So steht sie bei der ersten Probe am Dienstagabend auf der Bühne im Kopenhagener Fußballstadion Parken, quengelt, der Ton sei „total überkoppelt“, erträgt die fremden Stöpsel beim Singen nicht, kann aber ohne sie nicht singen, tut sie rein, tut sie raus, einen rein, anderen rein, kommt gegen ihre Backgroundsänger nicht an, vergisst, dass sie den letzten Refrain auf Englisch singen soll, obwohl es ihr Chor aber tut (was zusammen witzig klingt), ist auch beim vierten Durchgang ahnungslos, welche Kamera auf sie gerichtet ist, weint fast.
Der erste Auftritt war also eine Katastrophe. Mit anderen Worten: „Gestern hatte ich meine erste Probe. Es ist schon ein gigantisches Gefühl, auf einer so großen Bühne zu stehen.“ Schreibt Michelle in ihrem „Tagebuch“, das die Bild-Zeitung täglich unter der Autorenzeile „Von MICHELLE (zur Zeit in Kopenhagen)“ veröffentlicht. Gigantisch? Soso.
Man muss nun daraus nicht schließen, dass es in Wahrheit Freudentränen waren, die in Michelles Augen standen. Es ist eher so, dass speziell dieses Tagebuch durch eine bemerkenswerte Kombination aus Gedankenlesen und Hellsehen entsteht, was — eine lästige Nebenwirkung solch‘ journalistischen Extremsports — nicht immer zu den verlässlichsten Resultaten führt. Der Tagebucheintrag über die Probe jedenfalls („Mein Herz zittert. Meine Knie werden weich.“) entstand, bevor die Probe begonnen hatte. Und auch wenn man auf einem Foto sieht, wie Michelle mit Block und Stift „allein in ihrem Hotelbett“ sitzt -– es ist Bild-Redakteur Mark Pittelkau, der ihre geheimsten Sehnsüchte und Sorgen beschreibt. Er kennt Michelle sozusagen besser als sie sich selbst. Er denkt sie sich aus.

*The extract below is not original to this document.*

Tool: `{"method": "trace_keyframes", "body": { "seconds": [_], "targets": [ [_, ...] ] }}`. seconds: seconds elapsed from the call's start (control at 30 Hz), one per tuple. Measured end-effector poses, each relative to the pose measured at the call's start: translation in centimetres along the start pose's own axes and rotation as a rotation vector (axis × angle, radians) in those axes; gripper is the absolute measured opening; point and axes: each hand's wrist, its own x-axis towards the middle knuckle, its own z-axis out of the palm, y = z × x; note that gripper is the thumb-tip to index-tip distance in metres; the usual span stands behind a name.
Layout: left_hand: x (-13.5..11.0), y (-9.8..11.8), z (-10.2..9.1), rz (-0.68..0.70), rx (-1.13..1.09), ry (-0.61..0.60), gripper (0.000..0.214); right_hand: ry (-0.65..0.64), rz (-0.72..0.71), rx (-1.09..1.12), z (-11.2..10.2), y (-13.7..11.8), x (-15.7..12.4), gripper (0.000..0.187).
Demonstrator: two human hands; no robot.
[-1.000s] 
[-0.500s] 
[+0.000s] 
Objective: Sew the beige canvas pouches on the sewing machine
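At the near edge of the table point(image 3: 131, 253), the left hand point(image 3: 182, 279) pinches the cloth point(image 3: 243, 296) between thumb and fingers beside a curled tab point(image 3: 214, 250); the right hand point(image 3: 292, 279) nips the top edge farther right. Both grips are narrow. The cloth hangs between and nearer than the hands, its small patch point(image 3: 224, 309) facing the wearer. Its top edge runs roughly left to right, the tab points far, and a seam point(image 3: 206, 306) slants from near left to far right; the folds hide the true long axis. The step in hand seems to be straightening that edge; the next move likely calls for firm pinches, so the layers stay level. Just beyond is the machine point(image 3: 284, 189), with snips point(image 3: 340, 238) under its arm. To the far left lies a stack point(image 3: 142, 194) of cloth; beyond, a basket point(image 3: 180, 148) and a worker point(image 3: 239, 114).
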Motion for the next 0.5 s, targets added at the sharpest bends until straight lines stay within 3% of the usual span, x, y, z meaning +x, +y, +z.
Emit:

Das ist soweit nicht ungewöhnlich. Ungewöhnlich ist, dass die Schlagerprinzessin „ihr“ Tagebuch am Anfang nicht einmal gelesen hat, bevor es in Druck ging — was, neben der Sache mit den fleischfarbenen Ohrstöpseln, daran zweifeln lässt, ob sie mit ihrem Manager gut beraten ist. Jedenfalls ergibt sich dadurch gleich am ersten Morgen, vor einer gemeinsamen Stadtrundfahrt, die folgende Szene, die Generationen von Studenten der Kommunikationswissenschaft Stoff für Seminare zum Thema Medieninszenierungen und Wirklichkeit geben könnte: Da steht also Michelle in der warmen dänischen Frühlingssonne und bekommt die Bild-Zeitung mit ihrem Tagebuch- Artikel in die Hand gedrückt. Drei deutsche Kamerateams filmen nun, wie Michelle zum ersten Mal „ihr“ Tagebuch liest, über die Schlagzeile „Nachts im Hotel fühle ich mich oft so einsam“ staunt, erschrickt, lacht und dann sagt, das sei ja ein Quatsch.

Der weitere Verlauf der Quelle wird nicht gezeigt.